I headed out to the same spot where I picked up the Grunter this day, although instead of paddling around from The Gables, I just launched from the boat ramp at Gatakers Bay to make life easy on myself. Certain that it was a Mackeral that stole my lure the day before I tried to tempt whatever with a Spanish special trolling rig, first using a Wolf Herring and later a Pike. Neither was touched after 2 hours of trolling though, but I'll try that trick again another time soon.

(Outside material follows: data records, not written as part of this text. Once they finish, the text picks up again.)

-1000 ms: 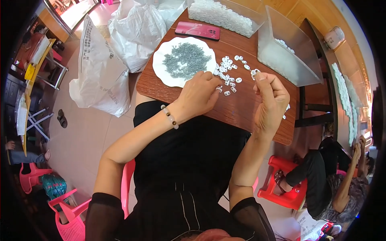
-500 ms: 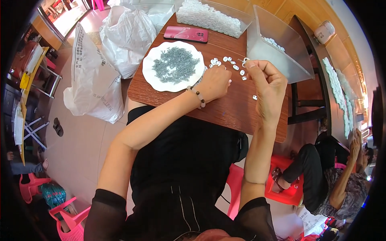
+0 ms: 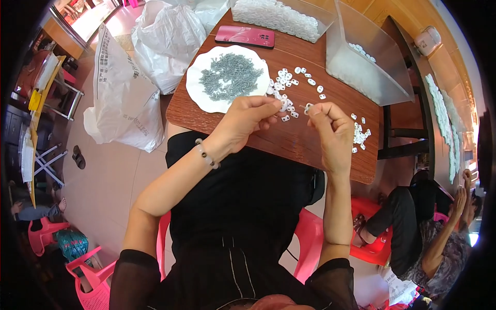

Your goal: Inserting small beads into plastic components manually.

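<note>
Over the wooden table, my left hand (image 3: 250, 121) pinches a small white plastic piece (image 3: 283, 105) between thumb and fingertips. Facing it a short gap away, my right hand (image 3: 335, 132) is closed on another white plastic piece (image 3: 308, 108); a thin grey bit sticks out of it toward the left hand. Left of my hands, a white scalloped plate (image 3: 195, 82) bears a heap of small grey spring-like pieces (image 3: 232, 72). Loose white two-holed pieces (image 3: 284, 77) lie beyond my fingers. More white pieces (image 3: 360, 135) lie to the right of my right hand.
A pink phone (image 3: 245, 36) lies behind the plate. Clear bins of white pieces stand at the back (image 3: 276, 19) and right (image 3: 368, 77). White sacks (image 3: 124, 98) stand left of the table (image 3: 217, 121). Another person (image 3: 431, 237) sits at the right.
My left hand has lifted from the loose pieces with a white piece and moved nearer. My right hand has come lower, toward the left hand. More loose white pieces show now.
</note>
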`<state>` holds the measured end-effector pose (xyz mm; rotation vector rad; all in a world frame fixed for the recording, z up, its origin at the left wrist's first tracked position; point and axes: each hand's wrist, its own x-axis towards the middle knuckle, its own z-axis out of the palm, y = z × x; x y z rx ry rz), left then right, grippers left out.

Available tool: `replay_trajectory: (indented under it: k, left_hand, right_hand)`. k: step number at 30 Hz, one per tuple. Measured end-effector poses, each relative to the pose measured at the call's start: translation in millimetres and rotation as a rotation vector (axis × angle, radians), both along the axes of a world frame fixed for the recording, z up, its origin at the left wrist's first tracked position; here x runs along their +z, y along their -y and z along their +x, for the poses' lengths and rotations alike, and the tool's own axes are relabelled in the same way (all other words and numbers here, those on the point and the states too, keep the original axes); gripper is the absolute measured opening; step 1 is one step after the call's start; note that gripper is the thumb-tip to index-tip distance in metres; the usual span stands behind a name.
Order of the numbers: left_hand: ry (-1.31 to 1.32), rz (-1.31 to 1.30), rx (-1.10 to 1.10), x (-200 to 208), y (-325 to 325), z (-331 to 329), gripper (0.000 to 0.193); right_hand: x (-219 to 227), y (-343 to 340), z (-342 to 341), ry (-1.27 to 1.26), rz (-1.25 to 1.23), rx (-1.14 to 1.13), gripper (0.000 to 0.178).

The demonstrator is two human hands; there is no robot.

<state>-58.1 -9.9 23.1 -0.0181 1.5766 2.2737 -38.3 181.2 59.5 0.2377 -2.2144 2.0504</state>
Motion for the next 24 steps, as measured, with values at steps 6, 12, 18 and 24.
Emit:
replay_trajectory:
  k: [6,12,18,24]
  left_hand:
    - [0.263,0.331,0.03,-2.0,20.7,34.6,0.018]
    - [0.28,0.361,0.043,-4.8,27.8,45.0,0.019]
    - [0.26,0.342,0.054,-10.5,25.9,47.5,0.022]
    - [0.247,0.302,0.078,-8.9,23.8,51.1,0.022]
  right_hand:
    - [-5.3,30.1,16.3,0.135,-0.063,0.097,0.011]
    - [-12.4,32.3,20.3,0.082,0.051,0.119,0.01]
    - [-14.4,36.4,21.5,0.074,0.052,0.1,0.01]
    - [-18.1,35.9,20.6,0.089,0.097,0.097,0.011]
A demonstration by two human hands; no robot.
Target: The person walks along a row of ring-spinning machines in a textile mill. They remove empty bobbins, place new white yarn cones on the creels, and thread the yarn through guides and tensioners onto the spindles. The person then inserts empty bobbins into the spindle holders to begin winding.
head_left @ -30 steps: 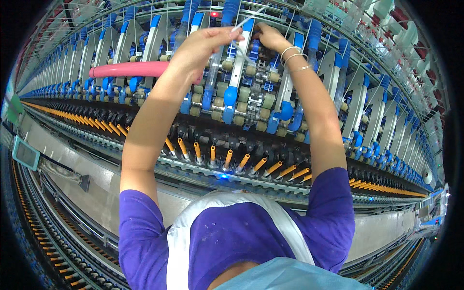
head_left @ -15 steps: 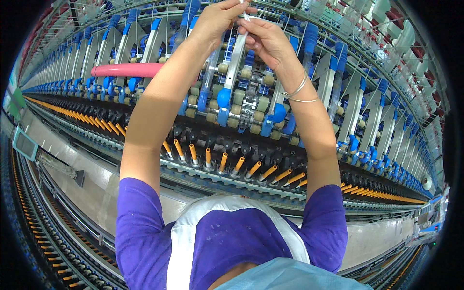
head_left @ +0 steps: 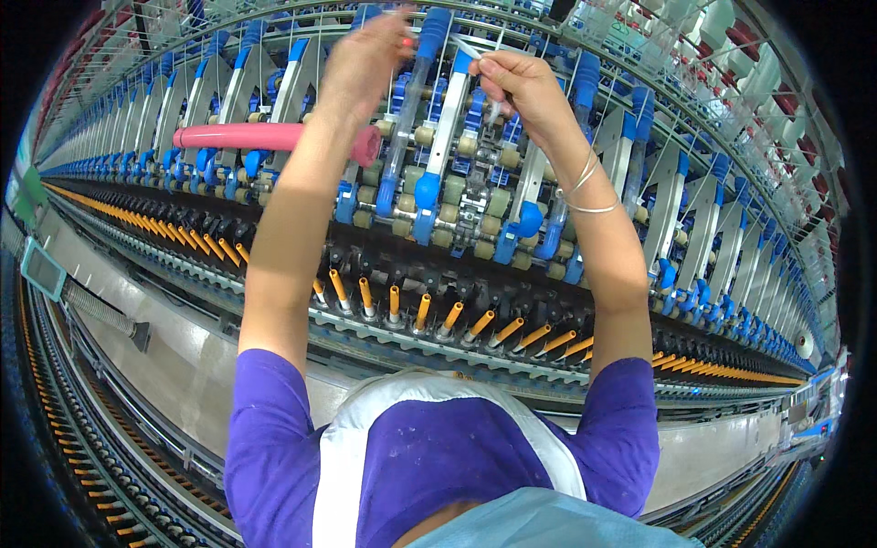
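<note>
My right hand [head_left: 528, 87] is raised over the spinning machine, with thumb and fingers pinched on a white fibre strand [head_left: 468, 47]. Its loose tail hangs below the fingers, and the other end points up to the left. My left hand [head_left: 365, 66] is up beside a clear tube with a blue cap, smeared by motion. A small red spot shows near its fingertips; whether it holds anything is unclear. Below the hands are metal arms [head_left: 449, 123] with blue ends and pale rollers [head_left: 450, 189]. A pink tube [head_left: 242, 137] lies across the arms, partly behind my left forearm.
Orange spindles [head_left: 423, 312] stand in a long row along the machine's lower front. White and dark red bobbins [head_left: 717, 23] hang at the upper right. Another row of orange spindles [head_left: 68, 438] runs along the lower left, across the pale floor [head_left: 196, 361].
My hands have parted: the left moved left and down, away from the strand. My right hand shifted slightly right and down, keeping the strand pinched.
</note>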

I did, however, pick up this nice Snapper of about 52cm at precisely the same spot where the Grunter was caught the day before - again using a large Trollcraft hard body lure. At 2 for $12.00, I'm starting to like these lures. I was pretty happy with a few of the photos I got yesterday as well, managing to add a few entries into each of the catagories in my gallery.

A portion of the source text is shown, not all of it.